The model was printed in PLA, a plant -based plastic that Dominguez said is what Disney routinely uses for implementations in “behavior -based enrichment.” The model was then coated with the same durable outdoor paint used across properties. More specifically “an outdoor acrylic-based UV resistant paint and then with a protective clear coating on top.
The result? A lure bird combined with sound recordings of real bird calls. It worked and was deployed.
“We had it down there with the speaker under it, and we had two different types of calls there,” Puishys said. “At one point, an actually big lizard called Cuckoo back and forth to it … so it actually tried to communicate with the model, which was incredible to see.”
We have infrastructure around property on the roofs of buildings and cell towers actually created to retrieve this signal
Lauren Puishys, a Conservation & Science Tech with Disney’s Ase -Team
Finally, a bird approached the lure bird and Puishys was ready for it. “I was in the woods, out of sight from the cuckoo, but in sight of the model so I could see it myself. And then all I had to do was go out of the woods and the bird was in the net.”
From there, the team enclosed a solar-powered radio elemetry roof to track the bird. “So there are small solar panels on it with a small antenna, and it gives off a radio frequency of 434 Megahertz,” Puishys said. “We have infrastructure around property on the roofs of buildings and cell towers that have actually been created to retrieve this signal, which has an associated identifying eight-digit number and letter code for that animal.”

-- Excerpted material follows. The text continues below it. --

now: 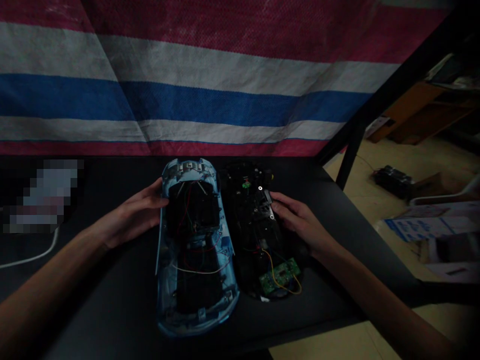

Thanks to the brand and infrastructure installed around the island in a non -intrusive way, Puishys can now track bird movements from her desk in Florida.
“We are working to pull everything out of the cloud with an API key through the company, and we can just download it all to my desk using Rstudio,” she said. “We have been up now since the pre -building and now have over 35 million data points associated with this.”
We have been up now since the pre -building and now have over 35 million data points associated with this
Lauren Puishys, a Conservation & Science Tech with Disney’s Ase -Team
This data is captured through a very structured series of nodes over the island, where approx. 25 of them are distributed about 400 meters apart.
Furthermore, the data is stored on these nodes, then sent to the sensor station, which processes them and uploaded via a cellular network so that the team can access it anywhere. It includes Puishy’s desk in Florida, and these are the most data that the ASE team has ever collected in a earth -based species.
For Puishys, the most exciting part is not just the project’s success – it’s how early they were brought in. “I honestly think our commitment as a conservation team in the development of Disney Lookout Cay was our biggest jump,” Puishys said. “It blew me a little away … and it was a big part about why I was so happy to join the team and help with the project.”
The hope is that this approach – one that blends science, tech and collaboration – will be a template for future projects. “We hope it worked well enough that we can be an example or a good model for other construction projects that move on,” Puishys said.